• **Required action**:
Lift every line from the entries that includes the word "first".

Data excerpts:
· · · · ·
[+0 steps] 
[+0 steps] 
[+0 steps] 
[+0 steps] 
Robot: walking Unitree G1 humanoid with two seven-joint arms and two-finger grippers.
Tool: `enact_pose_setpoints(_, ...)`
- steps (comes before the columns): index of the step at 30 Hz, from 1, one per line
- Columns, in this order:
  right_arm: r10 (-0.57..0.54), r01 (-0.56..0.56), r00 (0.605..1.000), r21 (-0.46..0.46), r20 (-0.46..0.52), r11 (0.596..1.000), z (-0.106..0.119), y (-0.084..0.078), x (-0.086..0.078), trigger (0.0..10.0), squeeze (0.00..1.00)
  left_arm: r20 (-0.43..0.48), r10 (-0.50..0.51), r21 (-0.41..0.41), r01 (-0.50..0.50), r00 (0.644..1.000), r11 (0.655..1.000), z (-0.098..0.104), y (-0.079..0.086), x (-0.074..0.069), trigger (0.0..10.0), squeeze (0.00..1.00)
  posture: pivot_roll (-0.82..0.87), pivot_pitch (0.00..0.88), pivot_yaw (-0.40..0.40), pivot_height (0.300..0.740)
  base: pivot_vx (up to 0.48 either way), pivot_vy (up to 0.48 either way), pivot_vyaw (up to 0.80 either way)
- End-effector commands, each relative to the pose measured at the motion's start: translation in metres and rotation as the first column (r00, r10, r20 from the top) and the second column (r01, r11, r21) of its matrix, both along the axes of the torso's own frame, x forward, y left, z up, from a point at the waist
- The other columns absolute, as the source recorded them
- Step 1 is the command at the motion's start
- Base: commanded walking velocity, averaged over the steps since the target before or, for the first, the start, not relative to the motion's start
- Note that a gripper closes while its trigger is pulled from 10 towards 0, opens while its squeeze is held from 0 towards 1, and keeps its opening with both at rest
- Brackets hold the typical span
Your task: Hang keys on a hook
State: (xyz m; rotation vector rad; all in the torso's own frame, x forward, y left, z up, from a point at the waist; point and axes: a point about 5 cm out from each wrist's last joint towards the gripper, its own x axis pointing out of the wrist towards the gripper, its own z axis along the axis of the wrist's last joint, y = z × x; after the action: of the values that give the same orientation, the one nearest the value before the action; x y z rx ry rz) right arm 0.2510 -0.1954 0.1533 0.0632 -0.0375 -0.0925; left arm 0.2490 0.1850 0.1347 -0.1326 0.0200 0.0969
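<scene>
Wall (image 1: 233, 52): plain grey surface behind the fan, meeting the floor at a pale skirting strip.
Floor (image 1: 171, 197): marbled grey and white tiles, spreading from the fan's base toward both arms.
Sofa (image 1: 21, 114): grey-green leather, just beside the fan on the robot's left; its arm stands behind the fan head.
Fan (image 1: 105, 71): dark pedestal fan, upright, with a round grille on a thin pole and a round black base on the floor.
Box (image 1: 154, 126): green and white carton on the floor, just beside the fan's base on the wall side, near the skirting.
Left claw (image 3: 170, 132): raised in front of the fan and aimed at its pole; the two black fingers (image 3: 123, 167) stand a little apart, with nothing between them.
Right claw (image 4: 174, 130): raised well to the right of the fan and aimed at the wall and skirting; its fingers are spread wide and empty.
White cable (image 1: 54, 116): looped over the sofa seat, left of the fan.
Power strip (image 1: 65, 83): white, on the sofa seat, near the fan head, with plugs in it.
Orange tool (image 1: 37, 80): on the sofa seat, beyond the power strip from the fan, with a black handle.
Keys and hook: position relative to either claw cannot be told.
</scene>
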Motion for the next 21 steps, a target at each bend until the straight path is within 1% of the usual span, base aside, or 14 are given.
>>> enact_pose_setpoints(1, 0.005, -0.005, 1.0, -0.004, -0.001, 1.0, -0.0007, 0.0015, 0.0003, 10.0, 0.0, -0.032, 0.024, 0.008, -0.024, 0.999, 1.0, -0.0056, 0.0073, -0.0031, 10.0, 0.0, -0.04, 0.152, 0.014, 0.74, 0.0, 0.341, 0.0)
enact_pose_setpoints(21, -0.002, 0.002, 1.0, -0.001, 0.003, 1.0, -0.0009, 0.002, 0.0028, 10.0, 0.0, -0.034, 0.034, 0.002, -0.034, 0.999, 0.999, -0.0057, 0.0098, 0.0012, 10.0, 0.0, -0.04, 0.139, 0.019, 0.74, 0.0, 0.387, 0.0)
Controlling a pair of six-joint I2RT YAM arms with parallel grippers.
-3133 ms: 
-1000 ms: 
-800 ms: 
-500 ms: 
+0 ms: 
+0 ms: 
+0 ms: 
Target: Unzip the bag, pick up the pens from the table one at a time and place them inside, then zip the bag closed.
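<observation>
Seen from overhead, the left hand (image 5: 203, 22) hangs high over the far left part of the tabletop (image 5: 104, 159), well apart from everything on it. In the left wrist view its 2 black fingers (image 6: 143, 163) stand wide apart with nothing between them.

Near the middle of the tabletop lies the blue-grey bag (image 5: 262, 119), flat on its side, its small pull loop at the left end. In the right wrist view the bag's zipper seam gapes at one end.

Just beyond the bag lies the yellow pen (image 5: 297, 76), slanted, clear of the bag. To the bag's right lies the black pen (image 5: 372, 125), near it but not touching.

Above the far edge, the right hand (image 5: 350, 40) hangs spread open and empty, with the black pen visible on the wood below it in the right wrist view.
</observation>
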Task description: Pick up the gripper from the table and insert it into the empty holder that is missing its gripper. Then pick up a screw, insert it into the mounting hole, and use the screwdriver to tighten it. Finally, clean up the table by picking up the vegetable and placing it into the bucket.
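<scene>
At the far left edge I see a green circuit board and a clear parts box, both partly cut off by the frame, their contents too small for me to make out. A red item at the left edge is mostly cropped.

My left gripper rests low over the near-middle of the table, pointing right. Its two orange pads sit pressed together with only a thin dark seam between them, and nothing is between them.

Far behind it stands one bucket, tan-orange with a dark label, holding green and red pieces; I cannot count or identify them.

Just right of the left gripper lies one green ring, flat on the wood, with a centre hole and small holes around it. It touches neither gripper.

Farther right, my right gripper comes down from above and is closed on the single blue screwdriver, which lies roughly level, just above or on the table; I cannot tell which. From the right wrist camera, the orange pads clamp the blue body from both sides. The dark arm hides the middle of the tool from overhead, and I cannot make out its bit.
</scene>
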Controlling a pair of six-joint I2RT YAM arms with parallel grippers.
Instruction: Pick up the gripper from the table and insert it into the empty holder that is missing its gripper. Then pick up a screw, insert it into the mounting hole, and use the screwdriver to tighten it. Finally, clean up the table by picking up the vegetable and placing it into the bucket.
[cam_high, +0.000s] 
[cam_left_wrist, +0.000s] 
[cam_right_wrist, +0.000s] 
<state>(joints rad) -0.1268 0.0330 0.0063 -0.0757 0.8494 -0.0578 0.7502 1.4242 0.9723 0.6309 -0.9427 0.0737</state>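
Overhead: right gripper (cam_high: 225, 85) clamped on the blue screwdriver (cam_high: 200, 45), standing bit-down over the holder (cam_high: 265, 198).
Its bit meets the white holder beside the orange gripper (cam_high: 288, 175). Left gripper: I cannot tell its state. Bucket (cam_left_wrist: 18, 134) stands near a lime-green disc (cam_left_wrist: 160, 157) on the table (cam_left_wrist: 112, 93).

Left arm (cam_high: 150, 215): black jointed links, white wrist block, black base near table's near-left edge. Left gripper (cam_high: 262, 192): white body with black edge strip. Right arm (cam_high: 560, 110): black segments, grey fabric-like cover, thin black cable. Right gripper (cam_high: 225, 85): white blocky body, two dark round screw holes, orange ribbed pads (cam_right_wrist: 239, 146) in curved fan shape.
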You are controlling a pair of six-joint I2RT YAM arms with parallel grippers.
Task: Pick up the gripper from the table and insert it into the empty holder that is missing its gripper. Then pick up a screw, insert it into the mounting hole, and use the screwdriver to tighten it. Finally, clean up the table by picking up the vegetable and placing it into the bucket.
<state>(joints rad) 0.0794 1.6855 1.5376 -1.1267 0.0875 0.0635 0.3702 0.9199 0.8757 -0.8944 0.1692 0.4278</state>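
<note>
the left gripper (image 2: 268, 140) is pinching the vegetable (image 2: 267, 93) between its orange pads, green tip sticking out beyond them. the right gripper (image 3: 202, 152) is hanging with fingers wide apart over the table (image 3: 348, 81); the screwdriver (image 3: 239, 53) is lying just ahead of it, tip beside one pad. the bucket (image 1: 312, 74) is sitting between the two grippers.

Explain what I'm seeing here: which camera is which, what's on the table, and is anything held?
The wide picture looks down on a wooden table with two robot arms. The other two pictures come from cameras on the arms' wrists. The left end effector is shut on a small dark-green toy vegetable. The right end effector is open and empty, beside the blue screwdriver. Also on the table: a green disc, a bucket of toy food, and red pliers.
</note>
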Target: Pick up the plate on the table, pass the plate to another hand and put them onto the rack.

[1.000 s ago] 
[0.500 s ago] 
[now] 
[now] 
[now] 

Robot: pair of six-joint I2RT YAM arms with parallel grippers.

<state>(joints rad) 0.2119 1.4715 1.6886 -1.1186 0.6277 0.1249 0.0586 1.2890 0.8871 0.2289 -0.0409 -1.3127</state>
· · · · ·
• **Solution**:
- End-effector commands, each relative to the pose measured at the motion's start: translation in metres and rotation as the first column (r00, r10, r20 from the top) and the second column (r01, r11, r21) of its matrix, both along the axes of the torso's own frame, x forward, y left, z up, from a point at the waist
- Base: commanded walking velocity, averaged over the steps since the target before or, for the first, the start, not relative to the motion's start

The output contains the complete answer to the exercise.